I am very tired, it’s been a hellish week; but, something that happened last week remains with me, so I might as well try to purge it through writing, as I have been itching to do. I am sure I wrote about similar experiences before, but here it goes again.
I am very impatient and the people who speak slowly drive me absolutely nuts. I have a colleague whom I love dearly, and I would probably hang out more with her if her slow talking weren’t so excruciating to me. I hate it when a person takes 30 seconds to complete a sentence whose conclusion I saw coming in second No. 2. I often finish the sentences of slow talkers, in the hopeless attempt that they would get to the point while we are still young. Gaaaaah! My response is visceral and hard to reason away.
I was on a committee, not chairing it, joined by two colleagues. This small committee then reports back to a larger, super-committee if you will, with the findings. The meeting went way overtime because the chair, a painfully meticulous and slow-speaking individual, honestly spent considerably more time on certain aspects of the problem than reasonable, just because the rules say so. I appreciate that sometimes it’s important to dot all your i’s and cross all your t’s, but there are situations where common sense is perfectly acceptable to apply and where we should think why the rules were created in the first place, rather than follow the rules to the letter in a situation to which they clearly don’t apply. For example, let’s say the bylaws say that in order to work at a hair salon you have to have this many years of training at a beauty school, as evidenced by certificates; what we did was the equivalent of discussing ad nauseam why the certificates of a candidate are not what we expected them to be for a hairstyling position, which is really pointless because the job description does not involve cutting hair at all, but rather working at the reception, answering the phone, and sweeping floors.

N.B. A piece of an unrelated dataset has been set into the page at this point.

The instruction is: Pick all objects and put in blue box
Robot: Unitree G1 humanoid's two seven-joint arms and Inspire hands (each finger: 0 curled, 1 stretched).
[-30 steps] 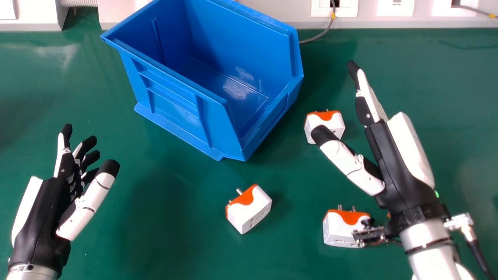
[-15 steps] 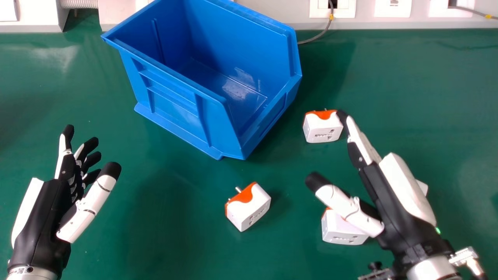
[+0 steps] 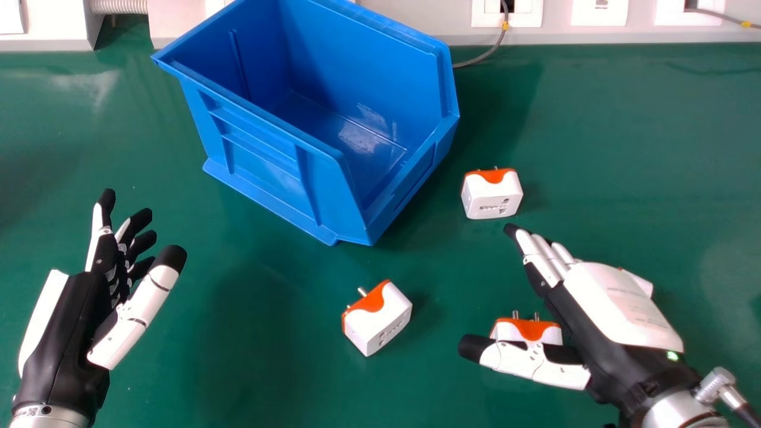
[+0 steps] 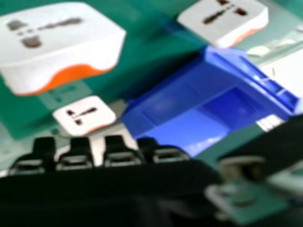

Even though I had a hard time waiting for the committee chair to express himself while going over the many, MANY, quite unnecessary details, I think the small-committee meeting went well overall. But in the larger meeting I think I might have ended up getting on some people’s nerves. First, there are a number of prim-and-proper slow speakers on the large super-committee and in my university in general; that just seems to be the way and is related to the regional culture (faculty native to the region are very measured in their demeanor and eloquent and speak sloooooowly and drive me absolutely bonkers — SPITITOUTSPITITOUTSPITITOUTALREADY!!!) During the (again) excruciatingly long meeting of the super-committee, I had a harder time restraining my impatience and I ended up cutting in a few times into the slow-speaker’s monologue to clarify, correct, disagree, and generally be a douche (side-effect) but mostly in order to move things along. I don’t think I was coming across as very nice in those meeting, and being that I am female and have been socialized to please, it bothers me that I make people uncomfortable or that they don’t like me; on the other hand, I am felling bored and generally wanting to just burst out of my skin. I seem to have come across as a buldozer of sorts, never a good metaphor for a woman. The thing is, I know I should be quiet and let the meeting run its course and not interfere, but I just cannot stop myself. It’s physically unpleasant sitting there, listening to the slow-paced bloviating; I just want to fast-forward these people, make them get to the point already. Some people really like to listen to themselves, but I just cannot be a willing participant for very long, as I can hear my hair graying, my butt expanding, and my face wrinkling while they are laboring over that perfect spoken sentence, and then another, and another…
As the friend from above said, I don’t have the personality for any kind of administration. I am probably not liked in that committee — or many other places, for that matter, which don’t recognize that I am really a force for good: annoying colleagues with incisive comments and fighting collective time-wasting since 2004.
Being liked mattered more when I was younger. I was also able to tolerate people’s narcissism, disrespect, and generally wasting my time better. With age, I am turning into a curmudgeon. Ah, the little inevitabilities of aging.
But perhaps that’s another aspect of the impostor syndrome: I would like to be respected, liked, and listened to, but it seems the first two aren’t happening. So I at least try to not be bored quite as much.